Data »
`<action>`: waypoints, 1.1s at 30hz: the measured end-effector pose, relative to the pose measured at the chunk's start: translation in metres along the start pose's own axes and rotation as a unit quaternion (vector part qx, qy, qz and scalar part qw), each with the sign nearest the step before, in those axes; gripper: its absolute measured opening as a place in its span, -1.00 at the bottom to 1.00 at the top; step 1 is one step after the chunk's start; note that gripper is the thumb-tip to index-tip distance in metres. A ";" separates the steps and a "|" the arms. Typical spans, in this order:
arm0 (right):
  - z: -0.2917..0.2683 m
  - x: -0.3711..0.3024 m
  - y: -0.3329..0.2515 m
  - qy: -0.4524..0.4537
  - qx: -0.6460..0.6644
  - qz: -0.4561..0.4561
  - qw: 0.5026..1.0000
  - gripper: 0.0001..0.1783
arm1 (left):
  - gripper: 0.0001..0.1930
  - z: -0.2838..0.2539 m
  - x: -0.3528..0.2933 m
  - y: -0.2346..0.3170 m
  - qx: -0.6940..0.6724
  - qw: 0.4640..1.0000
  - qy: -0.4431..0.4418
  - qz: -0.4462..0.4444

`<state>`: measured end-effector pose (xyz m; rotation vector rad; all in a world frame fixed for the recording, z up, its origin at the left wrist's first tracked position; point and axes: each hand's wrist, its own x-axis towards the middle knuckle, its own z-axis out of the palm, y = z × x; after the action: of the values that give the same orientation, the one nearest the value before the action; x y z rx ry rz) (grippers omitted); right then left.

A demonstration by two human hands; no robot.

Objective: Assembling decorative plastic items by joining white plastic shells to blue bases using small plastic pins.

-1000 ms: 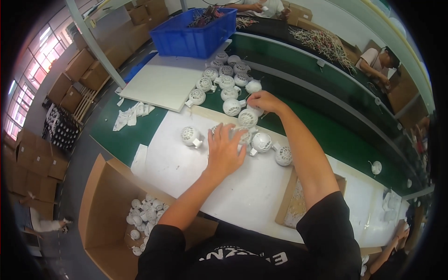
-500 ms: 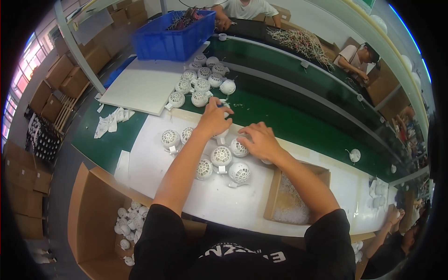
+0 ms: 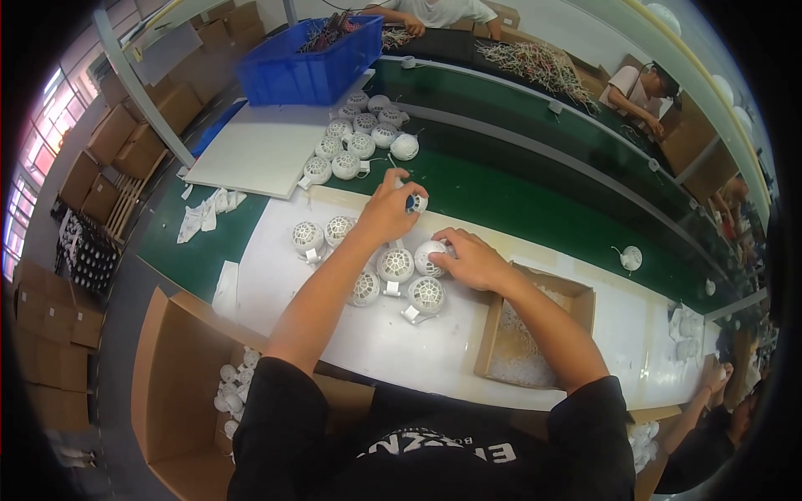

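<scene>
My left hand [image 3: 387, 210] is raised over the far side of the white worktop. Its fingers close around a small white latticed round piece [image 3: 419, 202] with a dark blue patch, partly covered by the fingers. My right hand [image 3: 472, 260] has thumb and fingers curled against a white latticed ball [image 3: 428, 259] on the worktop. Beside it stand more such balls, including one in the middle [image 3: 395, 265], one nearer me [image 3: 427, 295] with a white tab, and one by my left forearm [image 3: 364, 289]. Two more lie left of that forearm, one of them [image 3: 307, 238] at the outer end.
A cluster of white balls [image 3: 361, 145] sits on the green surface beyond, near a blue bin [image 3: 313, 71]. An open carton [image 3: 482, 355] holds clear bits under my right forearm. A larger carton [image 3: 163, 376] with white balls stands lower left. Co-workers sit across and at right.
My left hand has lifted slightly and turned, so the white piece in it shows more. The right hand has come down closer around the ball. The whole view has shifted a little.
</scene>
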<state>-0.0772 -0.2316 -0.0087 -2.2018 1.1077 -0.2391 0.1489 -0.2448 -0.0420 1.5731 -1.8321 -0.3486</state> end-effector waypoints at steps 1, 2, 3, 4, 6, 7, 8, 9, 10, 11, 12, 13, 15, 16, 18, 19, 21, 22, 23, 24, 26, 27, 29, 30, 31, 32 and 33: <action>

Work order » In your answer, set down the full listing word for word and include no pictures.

Expected answer »
`<action>`: waypoints, 1.1s at 30hz: the measured end-effector pose, relative to the pose measured at the chunk's start: translation in metres along the start pose's own axes and rotation as a unit quaternion (vector part qx, qy, qz and scalar part qw), each with the sign nearest the step before, in those axes; gripper: its absolute measured opening as a place in its span, -1.00 at the bottom to 1.00 at the top; step 1 is one step after the chunk's start; note that gripper is the thumb-tip to index-tip distance in metres. A ";" separates the steps and a "|" the arms. Typical spans, in this order:
arm0 (right):
  - z: -0.2917..0.2683 m
  - x: -0.3711..0.3024 m
  - y: -0.3329..0.2515 m
  - qy: -0.4524..0.4537
  - qx: -0.6460..0.6644
  - qz: -0.4561..0.4561
  - qw: 0.5026..1.0000
  - gripper: 0.0001..0.1783
arm1 (left):
  - gripper: 0.0001..0.1930
  - z: -0.2838..0.2539 m
  - x: -0.3528..0.2933 m
  - y: -0.2346..0.3170 m
  - qx: -0.6940..0.6724
  - qw: 0.4640..1.0000
  - qy: -0.4431..0.4418
  - qz: -0.4462..0.4444

`<state>`: measured end-effector pose (xyz m; rotation vector rad; all in a world frame fixed for the recording, z up, its origin at the left wrist's first tracked position; point and axes: each hand's wrist, its own x-axis towards the middle knuckle, its own z-axis out of the palm, y = z × x; after the action: of the values that give the same orientation, the one nearest the value before the action; x y z rx ry rz) (grippers omitted); right then left.

A demonstration by two human hands; no robot.

Objective: Assembling decorative plastic items by joining white plastic shells to blue bases using small plastic pins.

-1000 ms: 
-500 ms: 
+0 ms: 

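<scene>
My left hand [image 3: 387, 210] is raised over the far side of the white worktop. Its fingers close around a small white latticed round piece [image 3: 419, 202] with a dark blue patch, partly covered by the fingers. My right hand [image 3: 472, 260] has thumb and fingers curled against a white latticed ball [image 3: 428, 259] on the worktop. Beside it stand more such balls, including one in the middle [image 3: 395, 265], one nearer me [image 3: 427, 295] with a white tab, and one by my left forearm [image 3: 364, 289]. Two more lie left of that forearm, one of them [image 3: 307, 238] at the outer end.
A cluster of white balls [image 3: 361, 145] sits on the green surface beyond, near a blue bin [image 3: 313, 71]. An open carton [image 3: 482, 355] holds clear bits under my right forearm. A larger carton [image 3: 163, 376] with white balls stands lower left. Co-workers sit across and at right.
My left hand has lifted slightly and turned, so the white piece in it shows more. The right hand has come down closer around the ball. The whole view has shifted a little.
</scene>
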<state>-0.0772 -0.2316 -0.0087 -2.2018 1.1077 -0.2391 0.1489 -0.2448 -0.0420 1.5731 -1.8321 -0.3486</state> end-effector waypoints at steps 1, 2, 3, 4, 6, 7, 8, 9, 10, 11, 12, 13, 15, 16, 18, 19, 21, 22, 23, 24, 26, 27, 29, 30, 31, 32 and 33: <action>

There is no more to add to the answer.